If you were to come up with a list of places you're unlikely to stumble across Google's Street View trike snapping 360 degree panoramics, the banks of the Amazon would surely be pretty close to the top. Yet that's precisely where the search behemoth's imaging team is currently focusing its attention. Starting off with a 50 km stretch of the Rio Negro River, the team plans to document life in some our world's most remote and richly biodiverse regions - visiting local communities, going inside village buildings and floating up and down the waterways to offer virtual visitors a unique insight into the wonders of the Amazon.
Often described as the lungs of the planet, the lush Amazon rainforest has been disappearing at a frighteningly rapid rate at the hands of mankind. Now thanks to Google, much of this immensely important region of the world is about to be saved - albeit digitally. Accepting an invite from the locals, Google's Brazil and U.S. Street View teams have joined members of the Google Earth Outreach program to share their image collection expertise with non-profit conservation organization Amazonas Sustainable Foundation (FAS).
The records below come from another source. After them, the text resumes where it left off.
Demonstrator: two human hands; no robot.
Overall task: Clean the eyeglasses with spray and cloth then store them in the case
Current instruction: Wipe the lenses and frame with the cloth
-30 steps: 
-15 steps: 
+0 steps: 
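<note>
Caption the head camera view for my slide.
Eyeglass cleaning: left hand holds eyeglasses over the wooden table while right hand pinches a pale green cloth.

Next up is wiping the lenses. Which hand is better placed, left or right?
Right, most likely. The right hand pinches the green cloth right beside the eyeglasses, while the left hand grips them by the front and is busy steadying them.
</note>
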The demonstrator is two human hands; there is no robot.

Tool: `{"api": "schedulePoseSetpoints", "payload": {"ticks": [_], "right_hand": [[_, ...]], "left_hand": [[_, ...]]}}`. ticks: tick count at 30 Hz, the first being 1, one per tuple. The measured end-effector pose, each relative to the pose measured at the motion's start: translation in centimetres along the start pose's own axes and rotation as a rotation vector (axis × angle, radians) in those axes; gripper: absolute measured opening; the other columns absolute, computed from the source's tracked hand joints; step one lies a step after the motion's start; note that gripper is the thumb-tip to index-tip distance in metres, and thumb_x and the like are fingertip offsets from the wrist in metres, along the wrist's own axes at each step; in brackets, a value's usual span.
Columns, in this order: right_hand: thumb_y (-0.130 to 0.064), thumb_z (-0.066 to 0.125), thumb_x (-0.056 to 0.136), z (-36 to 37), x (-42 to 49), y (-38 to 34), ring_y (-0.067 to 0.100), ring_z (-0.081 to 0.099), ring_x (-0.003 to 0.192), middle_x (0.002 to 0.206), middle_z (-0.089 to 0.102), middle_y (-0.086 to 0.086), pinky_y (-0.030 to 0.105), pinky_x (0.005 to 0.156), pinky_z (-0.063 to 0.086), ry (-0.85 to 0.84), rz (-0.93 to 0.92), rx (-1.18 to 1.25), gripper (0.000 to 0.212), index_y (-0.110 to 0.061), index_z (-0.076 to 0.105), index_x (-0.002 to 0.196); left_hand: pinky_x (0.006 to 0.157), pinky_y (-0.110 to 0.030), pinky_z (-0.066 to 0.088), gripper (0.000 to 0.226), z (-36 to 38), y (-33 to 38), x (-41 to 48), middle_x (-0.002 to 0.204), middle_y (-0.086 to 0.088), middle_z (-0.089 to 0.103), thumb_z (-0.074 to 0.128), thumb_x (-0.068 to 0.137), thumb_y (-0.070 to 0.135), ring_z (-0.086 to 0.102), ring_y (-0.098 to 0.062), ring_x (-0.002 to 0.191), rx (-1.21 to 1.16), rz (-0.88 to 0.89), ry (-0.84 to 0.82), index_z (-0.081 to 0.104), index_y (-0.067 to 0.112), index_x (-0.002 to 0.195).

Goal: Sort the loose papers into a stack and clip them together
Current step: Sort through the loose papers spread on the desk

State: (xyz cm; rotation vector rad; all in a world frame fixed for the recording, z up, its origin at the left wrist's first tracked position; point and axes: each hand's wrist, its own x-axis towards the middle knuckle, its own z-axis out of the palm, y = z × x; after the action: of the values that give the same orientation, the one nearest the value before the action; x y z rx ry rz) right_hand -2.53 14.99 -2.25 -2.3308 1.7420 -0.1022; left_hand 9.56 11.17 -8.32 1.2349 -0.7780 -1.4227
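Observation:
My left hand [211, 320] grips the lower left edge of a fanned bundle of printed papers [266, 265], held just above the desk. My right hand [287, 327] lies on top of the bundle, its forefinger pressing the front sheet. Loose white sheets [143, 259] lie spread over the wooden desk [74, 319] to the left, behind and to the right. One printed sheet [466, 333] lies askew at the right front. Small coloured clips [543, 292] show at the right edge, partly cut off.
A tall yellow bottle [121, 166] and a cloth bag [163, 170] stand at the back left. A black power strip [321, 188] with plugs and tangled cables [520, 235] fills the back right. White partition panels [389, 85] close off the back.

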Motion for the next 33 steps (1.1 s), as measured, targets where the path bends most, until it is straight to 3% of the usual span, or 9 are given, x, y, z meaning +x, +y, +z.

While in the area, the now-familiar Street View will be seen trundling down the narrow dirt paths that join villages and will capture images of the river, surrounding forests and adjacent river communities. Building interiors will also host an image capture tripod to give us all a sense of what it's like to live and work in such communities. The teams will also mount the vehicle on a boat and record all-around views of the great river as it floats gently downstream, which will then be stitched together to produce 360 degree panoramas.
On completion of the project, Google will leave behind some technical equipment to allow FAS members to continue their work, and give them the means to share their way of life with the rest of the world.
Personally, I am champing at the bit to get to these Amazonian Street View images but, oddly enough, my first thought was to wonder whether any locals caught in Google's Street View image snare will be treated to face blur or complete removal - but that's probably just me.